TASK INSTRUCTIONS:
Copy out each line of the data that contains "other".
[MATERIAL FOR THIS EXERCISE — start]
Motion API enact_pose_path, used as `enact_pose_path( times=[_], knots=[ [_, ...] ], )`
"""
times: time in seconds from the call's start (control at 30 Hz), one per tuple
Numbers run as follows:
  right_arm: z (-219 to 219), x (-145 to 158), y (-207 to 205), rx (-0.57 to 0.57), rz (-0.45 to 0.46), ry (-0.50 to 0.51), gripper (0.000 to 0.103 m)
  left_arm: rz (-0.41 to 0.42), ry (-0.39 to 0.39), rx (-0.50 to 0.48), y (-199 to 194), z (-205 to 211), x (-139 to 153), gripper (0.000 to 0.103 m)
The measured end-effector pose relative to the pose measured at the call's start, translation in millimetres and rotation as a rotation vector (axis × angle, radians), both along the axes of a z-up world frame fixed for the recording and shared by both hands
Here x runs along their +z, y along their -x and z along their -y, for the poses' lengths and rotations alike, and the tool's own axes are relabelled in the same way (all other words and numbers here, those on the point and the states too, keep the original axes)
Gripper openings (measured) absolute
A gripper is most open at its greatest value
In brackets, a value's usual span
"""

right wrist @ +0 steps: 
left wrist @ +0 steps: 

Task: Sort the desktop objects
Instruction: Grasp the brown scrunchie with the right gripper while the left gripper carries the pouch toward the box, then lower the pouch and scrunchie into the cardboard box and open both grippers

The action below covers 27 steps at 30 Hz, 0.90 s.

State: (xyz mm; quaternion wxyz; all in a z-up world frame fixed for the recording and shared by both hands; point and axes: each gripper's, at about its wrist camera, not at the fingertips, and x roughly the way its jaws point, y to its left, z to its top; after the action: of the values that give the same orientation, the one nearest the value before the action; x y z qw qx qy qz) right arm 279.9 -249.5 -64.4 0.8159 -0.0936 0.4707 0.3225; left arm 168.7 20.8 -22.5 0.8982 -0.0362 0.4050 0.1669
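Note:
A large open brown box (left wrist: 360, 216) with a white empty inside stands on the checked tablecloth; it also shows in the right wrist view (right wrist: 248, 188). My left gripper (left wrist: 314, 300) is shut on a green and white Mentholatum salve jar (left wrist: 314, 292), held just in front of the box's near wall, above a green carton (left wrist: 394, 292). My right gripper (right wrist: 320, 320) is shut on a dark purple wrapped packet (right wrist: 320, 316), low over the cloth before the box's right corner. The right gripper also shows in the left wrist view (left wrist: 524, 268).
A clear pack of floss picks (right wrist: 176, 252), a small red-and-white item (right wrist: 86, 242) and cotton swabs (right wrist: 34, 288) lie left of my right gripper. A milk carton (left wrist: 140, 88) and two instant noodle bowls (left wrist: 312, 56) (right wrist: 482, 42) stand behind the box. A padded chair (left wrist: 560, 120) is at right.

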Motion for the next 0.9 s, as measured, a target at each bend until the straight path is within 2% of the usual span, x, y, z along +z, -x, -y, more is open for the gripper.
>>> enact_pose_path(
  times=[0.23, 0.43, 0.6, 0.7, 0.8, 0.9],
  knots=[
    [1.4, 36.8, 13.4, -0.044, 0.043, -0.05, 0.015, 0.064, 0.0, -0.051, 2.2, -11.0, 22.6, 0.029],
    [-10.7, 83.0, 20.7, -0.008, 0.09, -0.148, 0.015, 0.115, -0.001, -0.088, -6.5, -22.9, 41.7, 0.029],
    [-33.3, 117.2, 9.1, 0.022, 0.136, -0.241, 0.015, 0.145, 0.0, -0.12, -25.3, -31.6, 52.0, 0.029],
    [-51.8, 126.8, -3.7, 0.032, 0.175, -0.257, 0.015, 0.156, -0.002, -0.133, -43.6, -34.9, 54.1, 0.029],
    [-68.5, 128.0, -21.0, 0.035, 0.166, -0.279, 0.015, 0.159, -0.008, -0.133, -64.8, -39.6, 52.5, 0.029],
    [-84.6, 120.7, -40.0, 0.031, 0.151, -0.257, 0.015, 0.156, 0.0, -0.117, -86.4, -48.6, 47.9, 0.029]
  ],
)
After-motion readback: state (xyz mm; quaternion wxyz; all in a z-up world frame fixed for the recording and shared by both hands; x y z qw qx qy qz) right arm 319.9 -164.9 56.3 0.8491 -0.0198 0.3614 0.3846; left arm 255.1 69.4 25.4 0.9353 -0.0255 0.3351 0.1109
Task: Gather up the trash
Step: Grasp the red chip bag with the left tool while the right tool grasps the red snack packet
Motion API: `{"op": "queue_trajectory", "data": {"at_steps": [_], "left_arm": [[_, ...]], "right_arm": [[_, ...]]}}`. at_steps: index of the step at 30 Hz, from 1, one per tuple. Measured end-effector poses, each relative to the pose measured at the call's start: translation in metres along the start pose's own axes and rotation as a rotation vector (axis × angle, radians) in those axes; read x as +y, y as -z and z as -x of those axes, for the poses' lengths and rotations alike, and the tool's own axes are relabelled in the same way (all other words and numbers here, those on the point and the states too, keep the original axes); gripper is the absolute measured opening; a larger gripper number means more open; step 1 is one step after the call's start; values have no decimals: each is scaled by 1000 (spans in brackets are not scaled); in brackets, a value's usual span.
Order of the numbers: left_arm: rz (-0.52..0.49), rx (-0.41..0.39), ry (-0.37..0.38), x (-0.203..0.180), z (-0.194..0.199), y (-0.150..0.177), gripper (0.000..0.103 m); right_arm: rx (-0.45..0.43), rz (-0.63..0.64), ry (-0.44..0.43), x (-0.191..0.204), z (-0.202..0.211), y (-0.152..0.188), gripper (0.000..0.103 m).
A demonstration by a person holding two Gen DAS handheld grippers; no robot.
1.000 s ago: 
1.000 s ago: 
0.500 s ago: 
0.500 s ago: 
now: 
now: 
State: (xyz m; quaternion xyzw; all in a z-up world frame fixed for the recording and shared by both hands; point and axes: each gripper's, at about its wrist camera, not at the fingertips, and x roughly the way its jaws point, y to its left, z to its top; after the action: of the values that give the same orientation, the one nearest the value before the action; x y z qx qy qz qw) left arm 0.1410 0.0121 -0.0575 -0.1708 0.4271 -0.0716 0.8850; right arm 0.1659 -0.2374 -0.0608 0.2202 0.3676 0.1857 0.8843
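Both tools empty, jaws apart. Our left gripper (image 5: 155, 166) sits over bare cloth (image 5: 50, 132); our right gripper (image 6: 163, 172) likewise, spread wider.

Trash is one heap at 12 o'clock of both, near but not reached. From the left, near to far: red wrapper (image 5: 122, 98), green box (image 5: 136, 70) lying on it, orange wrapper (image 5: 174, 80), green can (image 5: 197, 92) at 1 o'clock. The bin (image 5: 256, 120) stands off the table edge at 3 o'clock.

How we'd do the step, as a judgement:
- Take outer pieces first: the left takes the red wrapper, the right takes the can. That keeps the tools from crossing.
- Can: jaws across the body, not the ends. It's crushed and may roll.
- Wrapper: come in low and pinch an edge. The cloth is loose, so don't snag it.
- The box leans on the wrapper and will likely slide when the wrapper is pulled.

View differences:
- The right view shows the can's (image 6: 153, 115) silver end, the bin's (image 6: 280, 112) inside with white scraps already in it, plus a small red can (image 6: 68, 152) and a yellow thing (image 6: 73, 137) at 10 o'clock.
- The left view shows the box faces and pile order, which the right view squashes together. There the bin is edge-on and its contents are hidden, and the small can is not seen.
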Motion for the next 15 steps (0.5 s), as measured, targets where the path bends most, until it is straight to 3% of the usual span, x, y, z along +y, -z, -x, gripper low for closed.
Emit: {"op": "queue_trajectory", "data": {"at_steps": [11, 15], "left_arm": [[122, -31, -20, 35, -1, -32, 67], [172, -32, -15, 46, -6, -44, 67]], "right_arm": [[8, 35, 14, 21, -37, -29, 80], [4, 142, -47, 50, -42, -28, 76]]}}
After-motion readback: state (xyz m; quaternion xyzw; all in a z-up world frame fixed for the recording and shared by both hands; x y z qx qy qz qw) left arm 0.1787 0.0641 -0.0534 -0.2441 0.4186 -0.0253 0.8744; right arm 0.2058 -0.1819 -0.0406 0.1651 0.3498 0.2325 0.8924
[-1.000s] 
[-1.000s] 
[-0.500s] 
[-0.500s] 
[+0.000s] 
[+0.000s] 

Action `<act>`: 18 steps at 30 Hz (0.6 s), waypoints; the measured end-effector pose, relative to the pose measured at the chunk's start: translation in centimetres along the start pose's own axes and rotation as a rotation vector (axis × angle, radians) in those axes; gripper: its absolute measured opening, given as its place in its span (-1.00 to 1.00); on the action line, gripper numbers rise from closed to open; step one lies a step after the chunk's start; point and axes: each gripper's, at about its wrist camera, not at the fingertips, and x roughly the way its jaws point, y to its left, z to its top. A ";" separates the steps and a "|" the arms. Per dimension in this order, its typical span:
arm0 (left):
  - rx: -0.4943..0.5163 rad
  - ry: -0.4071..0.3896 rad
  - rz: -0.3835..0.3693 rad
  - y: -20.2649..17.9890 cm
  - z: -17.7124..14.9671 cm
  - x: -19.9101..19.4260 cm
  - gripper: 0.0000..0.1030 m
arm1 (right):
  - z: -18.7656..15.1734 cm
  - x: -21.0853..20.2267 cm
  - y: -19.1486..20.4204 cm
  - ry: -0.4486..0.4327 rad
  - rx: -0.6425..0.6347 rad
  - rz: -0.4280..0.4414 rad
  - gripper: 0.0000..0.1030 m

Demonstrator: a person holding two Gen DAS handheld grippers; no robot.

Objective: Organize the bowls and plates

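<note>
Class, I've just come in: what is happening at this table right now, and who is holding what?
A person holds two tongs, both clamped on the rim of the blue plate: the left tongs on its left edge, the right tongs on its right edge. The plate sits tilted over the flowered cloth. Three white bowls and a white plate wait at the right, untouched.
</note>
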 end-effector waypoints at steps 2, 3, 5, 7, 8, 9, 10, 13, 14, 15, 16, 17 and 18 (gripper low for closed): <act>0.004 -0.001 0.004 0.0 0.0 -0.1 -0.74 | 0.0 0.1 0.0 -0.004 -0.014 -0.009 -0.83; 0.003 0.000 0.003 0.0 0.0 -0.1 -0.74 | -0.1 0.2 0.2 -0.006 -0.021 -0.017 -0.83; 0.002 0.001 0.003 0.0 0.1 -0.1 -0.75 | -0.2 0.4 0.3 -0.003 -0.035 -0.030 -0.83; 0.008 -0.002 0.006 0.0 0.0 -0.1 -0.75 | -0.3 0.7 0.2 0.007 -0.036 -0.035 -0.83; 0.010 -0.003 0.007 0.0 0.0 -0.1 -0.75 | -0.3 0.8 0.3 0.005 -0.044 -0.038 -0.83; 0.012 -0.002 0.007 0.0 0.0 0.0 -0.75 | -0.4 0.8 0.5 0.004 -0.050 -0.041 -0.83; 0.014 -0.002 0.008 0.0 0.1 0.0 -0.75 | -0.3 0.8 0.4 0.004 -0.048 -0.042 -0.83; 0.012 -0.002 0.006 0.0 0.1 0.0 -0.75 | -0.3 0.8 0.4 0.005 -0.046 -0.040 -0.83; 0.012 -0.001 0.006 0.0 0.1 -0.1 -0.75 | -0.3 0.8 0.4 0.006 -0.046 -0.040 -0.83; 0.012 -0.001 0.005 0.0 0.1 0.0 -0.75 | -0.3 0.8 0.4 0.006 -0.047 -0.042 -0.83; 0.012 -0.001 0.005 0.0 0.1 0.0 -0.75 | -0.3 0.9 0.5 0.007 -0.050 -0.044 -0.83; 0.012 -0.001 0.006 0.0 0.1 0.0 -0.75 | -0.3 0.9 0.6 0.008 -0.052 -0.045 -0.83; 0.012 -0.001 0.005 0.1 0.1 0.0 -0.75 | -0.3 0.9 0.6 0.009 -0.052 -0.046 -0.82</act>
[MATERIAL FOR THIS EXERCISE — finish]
WORKED SOLUTION:
Here x runs along their +z, y along their -x and z along their -y, for the poses' lengths and rotations alike, and the tool's own axes are relabelled in the same way (all other words and numbers here, those on the point and the states too, keep the original axes)
Motion API: `{"op": "queue_trajectory", "data": {"at_steps": [_], "left_arm": [[_, ...]], "right_arm": [[_, ...]]}}`. at_steps: index of the step at 30 Hz, from 1, one per tuple. Measured end-effector poses, each relative to the pose measured at the call's start: translation in metres along the start pose's own axes and rotation as a rotation vector (axis × angle, radians) in those axes; read x as +y, y as -z and z as -x of those axes, for the poses' lengths and rotations alike, and the tool's own axes are relabelled in the same way (all other words and numbers here, those on the point and the states too, keep the original axes); gripper is the absolute measured opening; a larger gripper number means more open; step 1 is one step after the call's start; values have no decimals: each is scaled by 1000 (spans in brackets are not scaled); in brackets, a value's usual span.

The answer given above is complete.